Cartagena was our next port of call, a beautiful and intriguing city, grand and with lovely architecture. It seemed old style Spain, proud and full of lovely bars and restaurants. We were booked into the Real Club Nautica which sounded very grand but was actually very affordable and the receptionist was the friendliest and most helpful lady, recommending places to visit and  things to do. We listened diligently but knew with only two nights there and our priorities as always were laundry, shopping, water and fuel, we wouldn’t manage any of these but we thanked her and took her maps and brochures. Yet another place to return to. I called Mum as always and told her all about the city and the journey down, she was interested and asked all her usual questions about the weather, was it busy? how as the food? was I ok? I had shared that I was getting a little tired of being away, something I was not vocal about with J, thinking it might bother him although he knew I was in some ways glad the journey was coming to its fruition, I love my home and missed being away from everyone.  I told her I would call her the next evening when we were at anchor, as the next day we would be out of reception. All was fine, she had visitors coming and the garden was looking lovely.
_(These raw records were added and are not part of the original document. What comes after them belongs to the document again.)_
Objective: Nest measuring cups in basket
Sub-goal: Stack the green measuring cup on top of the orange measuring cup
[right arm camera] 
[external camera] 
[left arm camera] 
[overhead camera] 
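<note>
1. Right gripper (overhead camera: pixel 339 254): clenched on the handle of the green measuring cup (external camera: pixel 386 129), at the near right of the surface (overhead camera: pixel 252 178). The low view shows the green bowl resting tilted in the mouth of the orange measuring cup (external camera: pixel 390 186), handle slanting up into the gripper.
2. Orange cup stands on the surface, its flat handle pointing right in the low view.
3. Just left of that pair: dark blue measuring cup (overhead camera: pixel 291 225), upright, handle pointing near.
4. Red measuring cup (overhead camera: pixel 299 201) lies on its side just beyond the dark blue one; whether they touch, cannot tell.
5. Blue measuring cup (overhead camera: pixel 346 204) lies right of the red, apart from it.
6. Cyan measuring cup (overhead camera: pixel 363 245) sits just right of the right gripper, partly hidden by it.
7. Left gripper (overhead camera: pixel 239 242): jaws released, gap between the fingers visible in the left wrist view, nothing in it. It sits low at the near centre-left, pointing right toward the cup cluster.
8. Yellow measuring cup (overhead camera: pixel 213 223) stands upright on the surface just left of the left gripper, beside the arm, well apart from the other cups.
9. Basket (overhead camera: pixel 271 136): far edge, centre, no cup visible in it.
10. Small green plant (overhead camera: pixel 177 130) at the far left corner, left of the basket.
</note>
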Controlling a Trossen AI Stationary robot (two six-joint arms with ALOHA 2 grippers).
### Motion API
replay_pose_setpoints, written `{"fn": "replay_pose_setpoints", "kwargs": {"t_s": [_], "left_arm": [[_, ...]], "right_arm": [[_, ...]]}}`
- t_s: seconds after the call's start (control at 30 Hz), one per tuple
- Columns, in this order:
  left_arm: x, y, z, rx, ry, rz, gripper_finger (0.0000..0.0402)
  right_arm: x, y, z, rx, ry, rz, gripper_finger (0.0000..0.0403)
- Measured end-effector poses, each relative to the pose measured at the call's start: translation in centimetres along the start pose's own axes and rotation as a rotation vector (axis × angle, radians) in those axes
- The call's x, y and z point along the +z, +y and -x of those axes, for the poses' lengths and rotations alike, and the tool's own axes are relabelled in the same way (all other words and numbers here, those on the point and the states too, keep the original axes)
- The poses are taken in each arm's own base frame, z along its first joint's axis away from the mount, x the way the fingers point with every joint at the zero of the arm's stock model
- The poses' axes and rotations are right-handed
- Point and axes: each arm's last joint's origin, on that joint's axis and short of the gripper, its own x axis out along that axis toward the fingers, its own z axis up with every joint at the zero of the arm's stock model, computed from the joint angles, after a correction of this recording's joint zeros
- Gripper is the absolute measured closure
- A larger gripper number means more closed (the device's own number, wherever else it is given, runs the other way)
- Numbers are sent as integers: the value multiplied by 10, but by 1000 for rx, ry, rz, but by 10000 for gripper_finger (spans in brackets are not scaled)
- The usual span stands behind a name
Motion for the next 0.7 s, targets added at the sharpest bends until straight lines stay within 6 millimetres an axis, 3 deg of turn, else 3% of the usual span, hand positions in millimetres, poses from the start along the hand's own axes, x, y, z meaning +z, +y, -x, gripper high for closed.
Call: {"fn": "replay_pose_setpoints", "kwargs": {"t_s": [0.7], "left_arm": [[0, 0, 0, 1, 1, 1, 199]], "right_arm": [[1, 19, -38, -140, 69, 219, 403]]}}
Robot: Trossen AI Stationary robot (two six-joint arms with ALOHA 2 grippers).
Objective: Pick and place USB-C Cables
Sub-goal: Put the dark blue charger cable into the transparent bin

She was glad I was nearer home and was looking forward to seeing me.

Bye bye dear, bye bye.”

We were almost a day out of Cartagena, evening approaching when the storm hit, hard, the maelstrom flew around in circles holding me in the vortex, I held tight to the rail, sobbing. J held the wheel hard and pushed the engine full ahead. The waves picked us up and sent us streaming down the other side, the wind blew our voices away. The phone call had come. I was in a storm. I was lost at sea.

We managed to pull into a cove, horrid and swelly, full of mooring buoys and fishing boats but we could stop. Stop and deal. Stop and think. Stop.

I felt for J, helpless, all he could do was make a plan which he did, while I made the heart wrenching calls to our boys.

Everything seemed a blur, unreal. I felt angry, guilty, scared, gutted and wronged. And lost.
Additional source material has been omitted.